A study conducted at Queensland University of Technology in Australia has highlighted differing consumer attitudes toward using large language models (LLMs) like ChatGPT for mental and physical healthcare. Led by Sage Kelly, PhD, the research involved 216 Australian residents aged 18 to 77, who were surveyed on their likelihood of seeking health advice or information from ChatGPT.
Key Findings
Perceived Usefulness Drives Adoption:
The study found that perceived usefulness is a strong predictor of users’ intentions to seek health advice from ChatGPT, regardless of whether it is for mental or physical health. This aligns with previous research indicating that users are more likely to adopt technology they consider useful. The researchers recommend that companies like OpenAI emphasize how AI can reduce barriers such as cost, time, and stigma in healthcare.

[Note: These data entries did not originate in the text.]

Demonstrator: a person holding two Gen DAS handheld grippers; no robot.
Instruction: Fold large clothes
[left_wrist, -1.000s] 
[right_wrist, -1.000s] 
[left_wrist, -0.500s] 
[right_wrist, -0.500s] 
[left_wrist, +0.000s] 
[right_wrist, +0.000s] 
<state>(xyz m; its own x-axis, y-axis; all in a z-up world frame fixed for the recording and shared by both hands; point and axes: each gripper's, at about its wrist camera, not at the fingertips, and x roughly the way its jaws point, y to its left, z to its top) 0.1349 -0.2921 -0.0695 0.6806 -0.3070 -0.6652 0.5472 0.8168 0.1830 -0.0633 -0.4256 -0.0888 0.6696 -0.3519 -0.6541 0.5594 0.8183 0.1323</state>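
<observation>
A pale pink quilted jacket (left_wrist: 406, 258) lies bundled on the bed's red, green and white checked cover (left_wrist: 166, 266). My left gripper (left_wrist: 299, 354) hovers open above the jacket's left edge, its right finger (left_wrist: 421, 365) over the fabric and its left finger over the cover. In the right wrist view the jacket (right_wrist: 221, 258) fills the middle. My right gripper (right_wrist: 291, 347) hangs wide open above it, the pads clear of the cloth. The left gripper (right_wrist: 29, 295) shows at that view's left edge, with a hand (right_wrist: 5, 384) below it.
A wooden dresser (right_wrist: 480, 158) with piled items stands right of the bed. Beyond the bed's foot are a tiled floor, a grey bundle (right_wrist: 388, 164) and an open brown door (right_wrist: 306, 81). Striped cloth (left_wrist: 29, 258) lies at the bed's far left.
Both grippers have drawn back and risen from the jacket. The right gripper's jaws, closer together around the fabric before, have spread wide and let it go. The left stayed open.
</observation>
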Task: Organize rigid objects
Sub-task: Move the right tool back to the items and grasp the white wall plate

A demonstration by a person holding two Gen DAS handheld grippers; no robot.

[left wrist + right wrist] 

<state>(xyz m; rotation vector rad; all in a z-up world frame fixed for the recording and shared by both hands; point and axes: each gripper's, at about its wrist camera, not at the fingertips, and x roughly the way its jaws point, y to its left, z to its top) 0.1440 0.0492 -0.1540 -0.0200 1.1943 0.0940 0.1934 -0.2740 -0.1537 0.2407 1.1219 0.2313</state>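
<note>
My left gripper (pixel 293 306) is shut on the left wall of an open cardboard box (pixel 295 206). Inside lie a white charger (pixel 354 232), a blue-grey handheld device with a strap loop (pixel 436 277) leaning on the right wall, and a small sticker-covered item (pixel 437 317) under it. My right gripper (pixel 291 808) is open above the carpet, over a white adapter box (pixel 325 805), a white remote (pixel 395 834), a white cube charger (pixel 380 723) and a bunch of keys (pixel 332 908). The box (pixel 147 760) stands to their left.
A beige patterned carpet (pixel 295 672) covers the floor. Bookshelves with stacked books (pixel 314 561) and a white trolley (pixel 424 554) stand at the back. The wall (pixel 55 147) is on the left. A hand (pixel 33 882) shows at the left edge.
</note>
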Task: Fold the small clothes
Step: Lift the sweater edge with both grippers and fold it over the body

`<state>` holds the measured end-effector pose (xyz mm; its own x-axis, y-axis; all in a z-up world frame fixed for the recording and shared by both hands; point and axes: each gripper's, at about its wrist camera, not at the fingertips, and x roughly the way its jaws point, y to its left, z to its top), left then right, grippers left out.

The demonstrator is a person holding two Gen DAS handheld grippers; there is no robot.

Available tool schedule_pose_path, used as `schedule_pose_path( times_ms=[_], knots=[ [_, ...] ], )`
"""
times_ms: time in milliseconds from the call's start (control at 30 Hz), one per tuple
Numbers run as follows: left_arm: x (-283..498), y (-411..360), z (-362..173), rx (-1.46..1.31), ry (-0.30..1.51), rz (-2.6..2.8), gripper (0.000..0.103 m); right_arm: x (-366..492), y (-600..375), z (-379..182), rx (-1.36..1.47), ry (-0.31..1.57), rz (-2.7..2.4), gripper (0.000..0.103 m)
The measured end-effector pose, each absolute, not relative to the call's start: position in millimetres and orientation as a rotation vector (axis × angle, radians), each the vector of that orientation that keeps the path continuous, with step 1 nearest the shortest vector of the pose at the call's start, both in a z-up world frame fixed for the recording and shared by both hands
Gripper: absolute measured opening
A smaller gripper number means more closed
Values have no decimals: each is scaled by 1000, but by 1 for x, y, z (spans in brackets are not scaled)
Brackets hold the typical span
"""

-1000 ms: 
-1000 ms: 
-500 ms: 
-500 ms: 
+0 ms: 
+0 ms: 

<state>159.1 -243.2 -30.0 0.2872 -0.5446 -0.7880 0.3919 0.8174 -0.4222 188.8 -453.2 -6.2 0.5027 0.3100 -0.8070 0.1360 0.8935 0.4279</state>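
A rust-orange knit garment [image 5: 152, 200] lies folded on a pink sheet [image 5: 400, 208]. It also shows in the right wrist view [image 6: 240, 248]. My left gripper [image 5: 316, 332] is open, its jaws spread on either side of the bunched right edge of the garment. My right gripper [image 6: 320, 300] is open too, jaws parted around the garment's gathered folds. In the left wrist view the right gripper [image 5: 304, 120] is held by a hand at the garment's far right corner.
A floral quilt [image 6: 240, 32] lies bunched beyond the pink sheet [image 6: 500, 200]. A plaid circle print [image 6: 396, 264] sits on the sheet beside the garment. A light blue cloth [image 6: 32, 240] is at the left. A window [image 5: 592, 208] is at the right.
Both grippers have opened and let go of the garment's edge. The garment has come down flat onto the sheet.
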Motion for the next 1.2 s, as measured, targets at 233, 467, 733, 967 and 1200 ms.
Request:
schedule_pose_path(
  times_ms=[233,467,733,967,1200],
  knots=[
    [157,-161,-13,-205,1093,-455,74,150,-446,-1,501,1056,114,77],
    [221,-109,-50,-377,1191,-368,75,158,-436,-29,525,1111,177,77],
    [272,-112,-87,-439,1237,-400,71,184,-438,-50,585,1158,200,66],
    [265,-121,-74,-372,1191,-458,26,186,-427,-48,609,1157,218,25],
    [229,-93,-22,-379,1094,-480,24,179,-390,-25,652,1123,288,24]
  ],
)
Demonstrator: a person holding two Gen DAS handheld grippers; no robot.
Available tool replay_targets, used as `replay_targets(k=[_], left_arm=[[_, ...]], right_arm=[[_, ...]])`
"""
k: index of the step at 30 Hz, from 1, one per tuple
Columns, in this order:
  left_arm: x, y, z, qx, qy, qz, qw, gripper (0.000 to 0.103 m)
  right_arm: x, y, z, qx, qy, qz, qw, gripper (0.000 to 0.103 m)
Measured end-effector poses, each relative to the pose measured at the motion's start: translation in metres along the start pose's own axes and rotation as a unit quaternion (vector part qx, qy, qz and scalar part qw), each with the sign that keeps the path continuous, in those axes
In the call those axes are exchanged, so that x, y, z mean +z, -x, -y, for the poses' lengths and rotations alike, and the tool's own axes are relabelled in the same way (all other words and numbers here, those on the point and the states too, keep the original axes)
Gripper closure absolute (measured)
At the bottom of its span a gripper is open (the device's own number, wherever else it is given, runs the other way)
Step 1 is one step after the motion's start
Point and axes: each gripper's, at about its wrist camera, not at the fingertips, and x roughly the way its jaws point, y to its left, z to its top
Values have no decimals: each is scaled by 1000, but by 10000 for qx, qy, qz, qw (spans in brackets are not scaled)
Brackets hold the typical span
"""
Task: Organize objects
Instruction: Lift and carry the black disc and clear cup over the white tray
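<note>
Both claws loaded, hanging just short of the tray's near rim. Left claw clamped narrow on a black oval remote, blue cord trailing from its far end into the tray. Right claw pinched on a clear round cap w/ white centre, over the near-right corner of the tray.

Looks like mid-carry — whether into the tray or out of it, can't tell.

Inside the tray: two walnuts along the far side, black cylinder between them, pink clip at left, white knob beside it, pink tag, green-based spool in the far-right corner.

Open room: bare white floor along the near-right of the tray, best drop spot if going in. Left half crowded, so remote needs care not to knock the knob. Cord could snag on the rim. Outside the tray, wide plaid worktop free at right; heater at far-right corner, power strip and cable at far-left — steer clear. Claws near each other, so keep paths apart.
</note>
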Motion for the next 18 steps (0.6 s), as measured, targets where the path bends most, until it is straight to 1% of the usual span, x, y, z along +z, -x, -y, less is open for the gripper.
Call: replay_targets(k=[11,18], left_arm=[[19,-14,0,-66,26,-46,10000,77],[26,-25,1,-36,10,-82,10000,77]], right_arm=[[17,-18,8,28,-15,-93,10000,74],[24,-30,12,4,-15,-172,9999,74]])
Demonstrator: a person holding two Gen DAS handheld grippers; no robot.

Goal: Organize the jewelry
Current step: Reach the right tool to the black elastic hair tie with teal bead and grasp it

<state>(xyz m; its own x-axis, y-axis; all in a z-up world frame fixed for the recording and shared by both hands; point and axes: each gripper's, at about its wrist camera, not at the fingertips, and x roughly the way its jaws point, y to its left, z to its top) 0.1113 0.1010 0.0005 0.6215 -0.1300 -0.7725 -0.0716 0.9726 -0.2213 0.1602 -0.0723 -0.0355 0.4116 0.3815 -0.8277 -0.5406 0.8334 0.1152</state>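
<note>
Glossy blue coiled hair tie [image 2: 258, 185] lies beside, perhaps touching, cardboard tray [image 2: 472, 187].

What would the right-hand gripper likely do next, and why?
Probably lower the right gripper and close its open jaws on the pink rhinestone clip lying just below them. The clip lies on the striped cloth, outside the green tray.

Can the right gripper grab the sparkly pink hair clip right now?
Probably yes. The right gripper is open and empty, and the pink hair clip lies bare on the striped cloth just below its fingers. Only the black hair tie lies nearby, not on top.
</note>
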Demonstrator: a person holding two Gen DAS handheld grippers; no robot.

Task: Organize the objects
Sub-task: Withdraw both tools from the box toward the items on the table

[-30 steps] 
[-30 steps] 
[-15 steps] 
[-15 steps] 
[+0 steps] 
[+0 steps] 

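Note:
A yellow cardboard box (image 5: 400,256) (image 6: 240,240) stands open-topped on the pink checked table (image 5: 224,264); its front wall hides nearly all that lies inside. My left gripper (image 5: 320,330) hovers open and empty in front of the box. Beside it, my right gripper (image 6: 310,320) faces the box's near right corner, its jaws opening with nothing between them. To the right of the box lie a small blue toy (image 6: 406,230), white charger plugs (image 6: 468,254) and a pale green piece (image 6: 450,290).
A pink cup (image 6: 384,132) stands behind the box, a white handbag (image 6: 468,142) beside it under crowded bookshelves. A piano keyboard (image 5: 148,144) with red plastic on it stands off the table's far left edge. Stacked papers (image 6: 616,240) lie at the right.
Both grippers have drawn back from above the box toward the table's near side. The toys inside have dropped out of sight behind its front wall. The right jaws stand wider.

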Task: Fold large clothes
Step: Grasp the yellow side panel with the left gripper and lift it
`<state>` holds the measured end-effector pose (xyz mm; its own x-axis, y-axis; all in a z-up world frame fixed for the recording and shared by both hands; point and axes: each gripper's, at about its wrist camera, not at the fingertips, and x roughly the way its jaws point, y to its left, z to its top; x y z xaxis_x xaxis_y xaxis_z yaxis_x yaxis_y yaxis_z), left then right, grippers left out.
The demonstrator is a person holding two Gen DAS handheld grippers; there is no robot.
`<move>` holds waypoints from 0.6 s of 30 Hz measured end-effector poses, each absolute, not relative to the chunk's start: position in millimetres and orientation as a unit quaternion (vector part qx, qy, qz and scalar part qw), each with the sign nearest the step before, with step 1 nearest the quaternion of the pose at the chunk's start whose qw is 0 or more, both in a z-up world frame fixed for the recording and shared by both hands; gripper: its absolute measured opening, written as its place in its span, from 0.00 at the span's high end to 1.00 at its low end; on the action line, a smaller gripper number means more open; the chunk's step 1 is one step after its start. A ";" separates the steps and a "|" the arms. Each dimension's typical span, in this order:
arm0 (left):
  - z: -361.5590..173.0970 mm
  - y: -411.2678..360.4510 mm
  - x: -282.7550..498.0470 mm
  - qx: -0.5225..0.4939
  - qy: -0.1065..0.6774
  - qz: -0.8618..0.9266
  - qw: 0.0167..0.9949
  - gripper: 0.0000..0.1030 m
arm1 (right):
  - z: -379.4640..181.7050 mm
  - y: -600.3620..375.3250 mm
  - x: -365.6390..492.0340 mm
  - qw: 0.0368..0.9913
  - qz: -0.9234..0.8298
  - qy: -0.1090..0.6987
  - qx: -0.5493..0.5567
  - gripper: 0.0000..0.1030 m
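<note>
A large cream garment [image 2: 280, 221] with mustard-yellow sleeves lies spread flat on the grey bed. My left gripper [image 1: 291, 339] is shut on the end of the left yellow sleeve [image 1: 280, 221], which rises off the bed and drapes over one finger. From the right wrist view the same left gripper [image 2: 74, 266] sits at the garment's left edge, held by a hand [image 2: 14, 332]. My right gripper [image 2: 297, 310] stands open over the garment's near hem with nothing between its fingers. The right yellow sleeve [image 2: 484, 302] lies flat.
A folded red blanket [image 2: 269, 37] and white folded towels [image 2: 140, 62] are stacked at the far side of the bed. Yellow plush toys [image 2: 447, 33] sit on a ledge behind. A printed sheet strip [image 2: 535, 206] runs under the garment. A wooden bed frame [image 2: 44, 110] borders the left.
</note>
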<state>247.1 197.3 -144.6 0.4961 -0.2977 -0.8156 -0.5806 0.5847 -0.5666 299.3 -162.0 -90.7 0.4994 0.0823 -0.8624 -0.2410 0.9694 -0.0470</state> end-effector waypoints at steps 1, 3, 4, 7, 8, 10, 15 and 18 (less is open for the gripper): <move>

Ease of Use Matters for Physical Health, Not Mental Health:
For physical healthcare, ease of use was a significant factor influencing user intention. In contrast, this was not the case for mental healthcare, where users may already perceive text-based interactions as intuitive. The authors suggest maintaining or improving ease of use in healthcare AI by providing clear instructions and responsive support.
Privacy Concerns Are Critical in Mental Health:
Privacy concerns were a strong negative predictor of users’ willingness to use ChatGPT for mental healthcare. Despite similar average privacy concerns across both healthcare contexts, the impact was more pronounced in the mental health domain. The researchers attribute this to the sensitivity of mental health data and its association with stigma.
Context-Specific Variables Affect User Intentions:
The study revealed that the importance of factors such as usefulness, ease of use, and privacy varies between mental and physical healthcare. This indicates that consumer attitudes toward AI cannot be generalized across industries. The authors recommend industry-specific analysis when designing AI solutions.
Recommendations for Future Research:
The researchers call for a broader demographic sample in future studies, noting that the current study primarily focused on Australian residents. They also recommend exploring the intersection of mental and physical health, as many conditions involve both aspects. Understanding how cultural, economic, and healthcare system differences impact AI adoption is another suggested focus.
The findings underscore the need for developers to tailor AI solutions to the specific needs of each healthcare sector, emphasizing usefulness and privacy where most critical. The study also encourages ongoing research to better understand the evolving relationship between healthcare consumers and AI-powered technologies.